Gestionar las descripciones del chef y los precios del propietario
Los chefs escriben para otros chefs. "Chalota confitada, jugo de asado, patatas soufflé" es preciso y no dice nada a una mesa de cuatro que celebra un cumpleaños. El trabajo de la sala en la revisión es traducir sin empobrecer: mantener el término técnico cuando señala oficio, añadir la palabra llana cuando el cliente la necesita. Dos líneas de descripción, de 12 a 20 palabras, es el rango que se lee bien a 9 o 9,5 pt.

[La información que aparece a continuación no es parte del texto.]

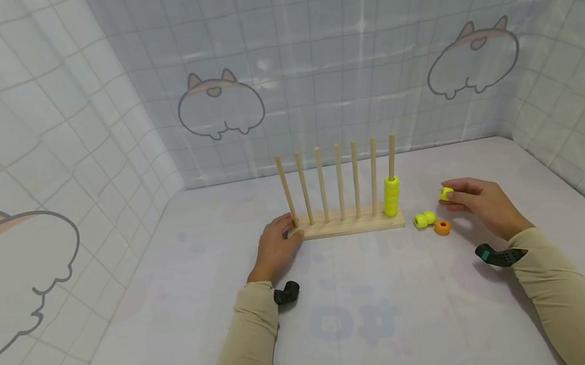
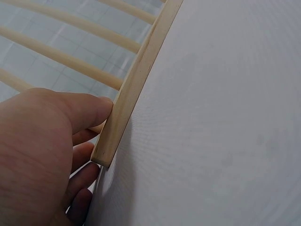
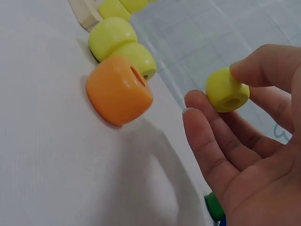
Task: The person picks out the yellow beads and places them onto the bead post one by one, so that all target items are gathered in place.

Los propietarios tienden a cambiar los precios tarde, a menudo la víspera de imprimir. Acuerden de antemano que los precios se fijan antes de empezar la maquetación y que un cambio tardío cuesta un ciclo completo de pruebas. En una columna de precios alineada a la derecha con puntos conductores, un precio más largo puede empujar una línea y recolocar toda la sección; en una carta sin puntos conductores, cambiar un precio son dos minutos. Conocer esa diferencia ayuda al propietario a decidir cuándo insistir.
Trabajar con un diseñador externo o con una herramienta
Si interviene un freelance o una agencia, necesita un interlocutor, no tres. Nombre al propietario o al gerente como único punto de contacto y deje que reúna los comentarios internos antes de enviarlos. Los diseñadores cobran por rondas; un proyecto de carta facturado entre 400 y 900 € suele incluir dos rondas, y cada ronda extra cuesta entre 80 y 150 €.
Si diseña en casa con una herramienta, se aplica la misma disciplina, pero el coste de un cambio cae casi a cero, lo que es útil y peligroso a la vez. Iterar rápido solo sirve si el contenido está congelado; si no, se cae en el retoque infinito. En Menu Atelier el equipo puede generar varias maquetaciones a partir de la misma lista de platos, compararlas en 3D a tamaño real y pasar de A4 hoja simple a A5 díptico con un clic, de modo que la discusión sobre el formato dura minutos y no una semana de correos. El resto de este artículo sigue valiendo: decida primero el contenido, nombre un responsable y revise en papel antes de imprimir.